## What needs to be done:
Using the data beneath this instruction, retype only the lines from the one that contains "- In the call" down to the one that contains "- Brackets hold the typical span", both included, exactly as they appear.
Supplied material below:
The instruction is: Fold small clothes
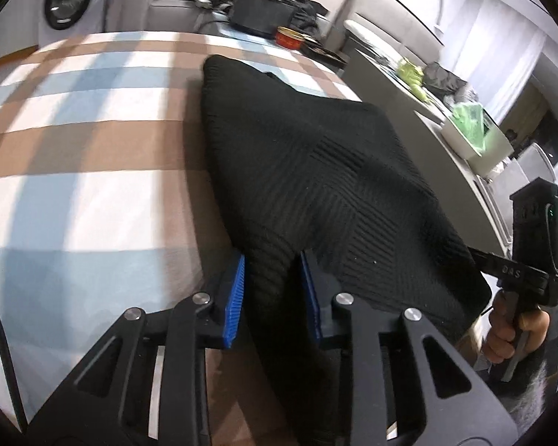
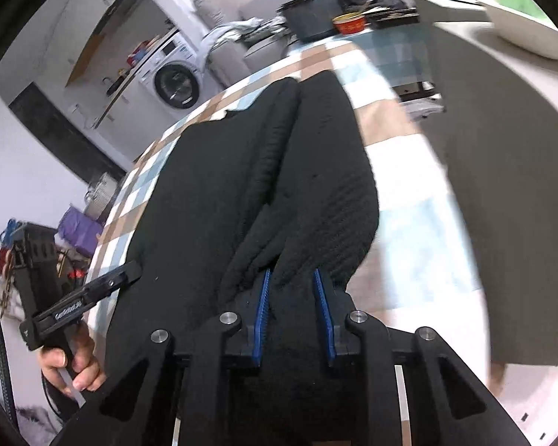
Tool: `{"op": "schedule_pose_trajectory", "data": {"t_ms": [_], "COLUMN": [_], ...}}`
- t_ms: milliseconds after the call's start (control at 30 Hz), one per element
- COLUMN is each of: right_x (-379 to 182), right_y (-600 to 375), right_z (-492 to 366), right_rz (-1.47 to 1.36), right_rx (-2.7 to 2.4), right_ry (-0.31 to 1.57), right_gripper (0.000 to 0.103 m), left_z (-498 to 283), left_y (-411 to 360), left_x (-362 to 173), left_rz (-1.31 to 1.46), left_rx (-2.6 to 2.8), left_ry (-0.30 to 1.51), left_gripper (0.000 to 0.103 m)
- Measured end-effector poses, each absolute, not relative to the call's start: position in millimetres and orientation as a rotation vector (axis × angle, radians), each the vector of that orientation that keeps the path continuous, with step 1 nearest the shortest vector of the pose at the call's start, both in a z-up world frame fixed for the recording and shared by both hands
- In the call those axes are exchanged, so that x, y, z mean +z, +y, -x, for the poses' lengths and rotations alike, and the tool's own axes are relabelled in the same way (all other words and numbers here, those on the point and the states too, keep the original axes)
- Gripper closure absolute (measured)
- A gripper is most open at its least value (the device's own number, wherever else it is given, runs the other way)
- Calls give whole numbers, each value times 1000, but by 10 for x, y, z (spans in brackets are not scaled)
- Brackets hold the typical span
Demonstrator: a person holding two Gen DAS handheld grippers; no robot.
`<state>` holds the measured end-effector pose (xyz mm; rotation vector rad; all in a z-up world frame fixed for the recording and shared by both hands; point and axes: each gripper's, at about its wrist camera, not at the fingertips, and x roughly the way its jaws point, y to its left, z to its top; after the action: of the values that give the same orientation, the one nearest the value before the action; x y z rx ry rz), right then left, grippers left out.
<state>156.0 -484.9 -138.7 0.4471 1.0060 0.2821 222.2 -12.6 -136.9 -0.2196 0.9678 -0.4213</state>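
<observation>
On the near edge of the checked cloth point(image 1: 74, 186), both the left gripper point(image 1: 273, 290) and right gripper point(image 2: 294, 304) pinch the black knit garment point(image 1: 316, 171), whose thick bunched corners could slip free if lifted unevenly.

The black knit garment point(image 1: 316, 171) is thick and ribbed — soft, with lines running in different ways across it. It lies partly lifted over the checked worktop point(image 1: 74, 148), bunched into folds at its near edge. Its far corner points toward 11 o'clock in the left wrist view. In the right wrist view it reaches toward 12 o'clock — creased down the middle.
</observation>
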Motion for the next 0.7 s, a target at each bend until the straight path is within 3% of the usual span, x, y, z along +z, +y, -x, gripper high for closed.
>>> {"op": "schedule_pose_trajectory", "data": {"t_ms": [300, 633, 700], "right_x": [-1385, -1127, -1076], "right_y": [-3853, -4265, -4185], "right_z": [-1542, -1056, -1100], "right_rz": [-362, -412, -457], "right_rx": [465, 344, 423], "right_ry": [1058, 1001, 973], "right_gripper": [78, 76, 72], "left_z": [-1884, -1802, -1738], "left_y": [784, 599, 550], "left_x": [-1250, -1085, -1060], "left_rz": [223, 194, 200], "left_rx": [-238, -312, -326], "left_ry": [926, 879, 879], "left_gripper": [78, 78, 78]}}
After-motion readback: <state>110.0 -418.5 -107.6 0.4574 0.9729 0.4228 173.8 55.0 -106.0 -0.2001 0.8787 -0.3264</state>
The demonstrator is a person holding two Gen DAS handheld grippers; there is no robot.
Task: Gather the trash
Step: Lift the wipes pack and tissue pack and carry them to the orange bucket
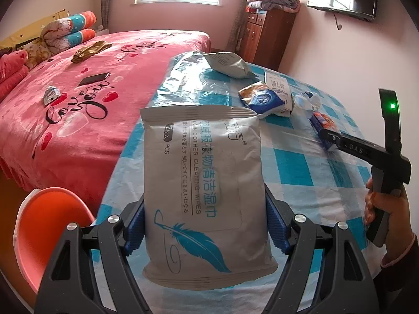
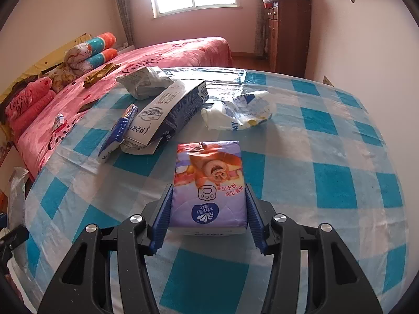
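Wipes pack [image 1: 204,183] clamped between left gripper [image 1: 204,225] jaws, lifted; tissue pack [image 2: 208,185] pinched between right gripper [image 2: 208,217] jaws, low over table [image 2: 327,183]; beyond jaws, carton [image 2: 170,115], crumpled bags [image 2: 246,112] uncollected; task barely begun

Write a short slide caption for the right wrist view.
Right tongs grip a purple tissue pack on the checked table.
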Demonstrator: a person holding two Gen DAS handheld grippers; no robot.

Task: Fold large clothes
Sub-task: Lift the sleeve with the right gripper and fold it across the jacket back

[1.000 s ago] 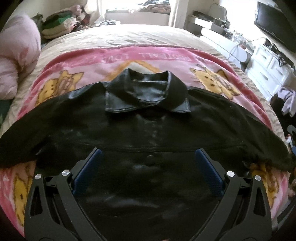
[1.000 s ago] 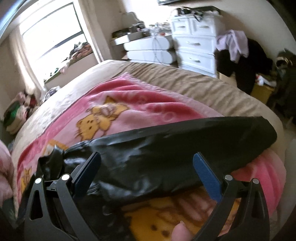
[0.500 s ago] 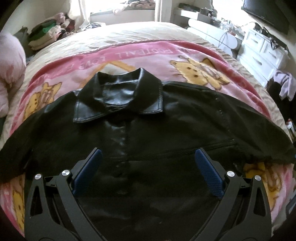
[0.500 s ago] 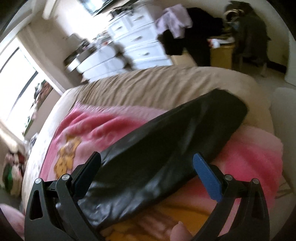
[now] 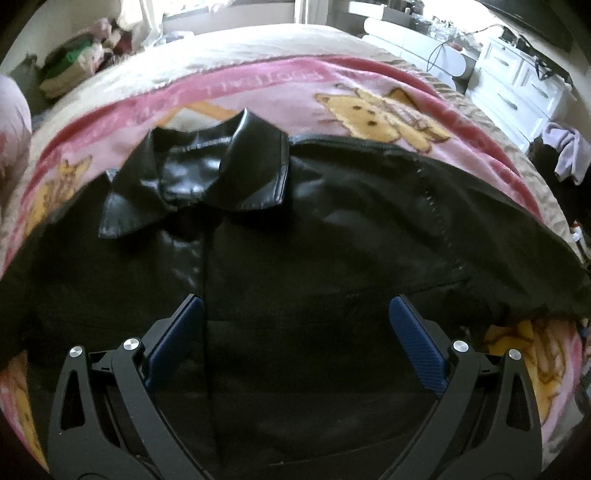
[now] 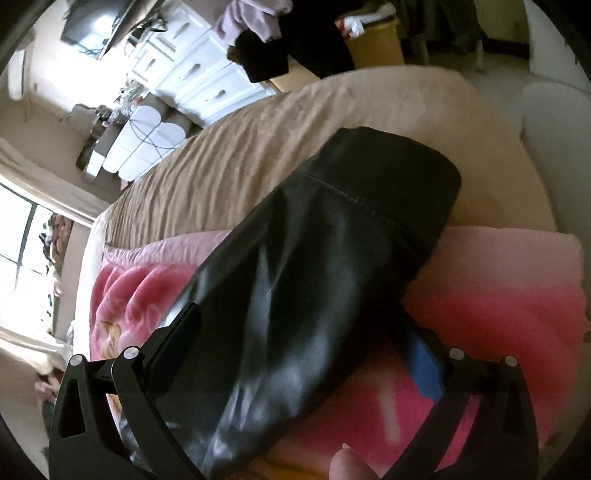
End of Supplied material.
## Response area:
- In the call those axes are exchanged, so that x, y, z mean +z, +y, -x, for the poses' lengths and rotations alike, and the tool's own axes are relabelled in the same way (all other words and numbers here, those on the point and the states too, keep the original axes)
- Gripper closure absolute (measured)
- A gripper is most open at its least value (the device's own number, wherever else it is given, runs the other way)
- Calls give whole numbers, each value times 1000, but by 10 for x, y, z (spans in brackets are not scaled)
- Brackets hold the typical span

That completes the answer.